▸ **The data**:
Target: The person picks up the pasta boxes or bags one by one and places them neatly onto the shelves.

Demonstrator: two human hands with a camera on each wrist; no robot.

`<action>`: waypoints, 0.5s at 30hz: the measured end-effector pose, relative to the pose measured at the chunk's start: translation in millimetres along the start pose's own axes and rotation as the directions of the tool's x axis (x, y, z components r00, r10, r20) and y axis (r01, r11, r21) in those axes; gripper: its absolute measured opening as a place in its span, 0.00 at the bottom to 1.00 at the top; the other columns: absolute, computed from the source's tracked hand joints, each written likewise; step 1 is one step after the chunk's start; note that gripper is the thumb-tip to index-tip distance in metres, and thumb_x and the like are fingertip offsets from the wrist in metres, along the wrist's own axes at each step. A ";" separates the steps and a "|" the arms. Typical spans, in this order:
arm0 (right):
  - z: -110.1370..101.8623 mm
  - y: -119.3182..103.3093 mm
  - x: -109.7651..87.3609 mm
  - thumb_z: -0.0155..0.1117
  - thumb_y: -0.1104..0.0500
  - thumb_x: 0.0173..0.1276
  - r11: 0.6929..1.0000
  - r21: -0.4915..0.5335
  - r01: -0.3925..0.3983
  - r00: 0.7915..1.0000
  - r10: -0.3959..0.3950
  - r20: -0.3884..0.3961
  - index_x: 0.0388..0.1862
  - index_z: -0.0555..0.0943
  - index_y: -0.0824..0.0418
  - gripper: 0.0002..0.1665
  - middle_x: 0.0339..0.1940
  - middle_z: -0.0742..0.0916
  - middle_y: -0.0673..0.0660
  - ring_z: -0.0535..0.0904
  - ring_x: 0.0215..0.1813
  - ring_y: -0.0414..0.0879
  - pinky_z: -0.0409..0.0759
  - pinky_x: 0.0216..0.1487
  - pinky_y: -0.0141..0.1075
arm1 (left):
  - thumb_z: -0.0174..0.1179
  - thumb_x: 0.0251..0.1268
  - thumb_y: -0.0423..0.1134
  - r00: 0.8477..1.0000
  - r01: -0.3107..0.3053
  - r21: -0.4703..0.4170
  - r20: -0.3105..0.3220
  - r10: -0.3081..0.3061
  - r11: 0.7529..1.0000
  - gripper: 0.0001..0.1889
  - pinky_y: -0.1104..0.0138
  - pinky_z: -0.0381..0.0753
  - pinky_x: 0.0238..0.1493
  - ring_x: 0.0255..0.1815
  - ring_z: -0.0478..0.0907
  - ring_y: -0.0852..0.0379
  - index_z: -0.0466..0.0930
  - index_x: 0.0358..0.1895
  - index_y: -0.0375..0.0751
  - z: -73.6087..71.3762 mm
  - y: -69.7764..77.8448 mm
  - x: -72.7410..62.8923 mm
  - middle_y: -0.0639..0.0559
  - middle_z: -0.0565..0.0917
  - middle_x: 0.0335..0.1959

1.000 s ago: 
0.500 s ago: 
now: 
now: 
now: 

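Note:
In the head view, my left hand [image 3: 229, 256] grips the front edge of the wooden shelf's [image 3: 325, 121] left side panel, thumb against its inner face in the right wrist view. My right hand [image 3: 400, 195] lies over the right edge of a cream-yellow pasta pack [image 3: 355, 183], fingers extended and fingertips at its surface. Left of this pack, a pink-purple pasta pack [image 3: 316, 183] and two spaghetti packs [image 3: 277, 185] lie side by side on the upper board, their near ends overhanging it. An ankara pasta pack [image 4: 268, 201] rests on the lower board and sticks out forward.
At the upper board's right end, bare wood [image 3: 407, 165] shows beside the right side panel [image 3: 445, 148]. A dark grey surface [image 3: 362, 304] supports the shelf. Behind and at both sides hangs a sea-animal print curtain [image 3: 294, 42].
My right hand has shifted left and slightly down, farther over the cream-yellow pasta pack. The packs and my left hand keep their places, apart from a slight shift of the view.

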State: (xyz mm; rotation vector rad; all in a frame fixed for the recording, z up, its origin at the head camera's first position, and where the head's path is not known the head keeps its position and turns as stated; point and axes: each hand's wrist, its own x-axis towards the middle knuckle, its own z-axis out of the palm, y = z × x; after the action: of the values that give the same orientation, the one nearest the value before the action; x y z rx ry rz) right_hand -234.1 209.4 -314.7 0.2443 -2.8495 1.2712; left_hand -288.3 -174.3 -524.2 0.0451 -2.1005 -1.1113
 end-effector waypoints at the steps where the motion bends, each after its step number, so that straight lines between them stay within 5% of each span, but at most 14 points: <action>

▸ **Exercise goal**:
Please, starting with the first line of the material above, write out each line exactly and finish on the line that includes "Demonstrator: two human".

▸ **Output for this exercise**:
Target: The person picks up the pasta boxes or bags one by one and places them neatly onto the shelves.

Demonstrator: two human hands with a camera on each wrist; no robot.

That is the complete output.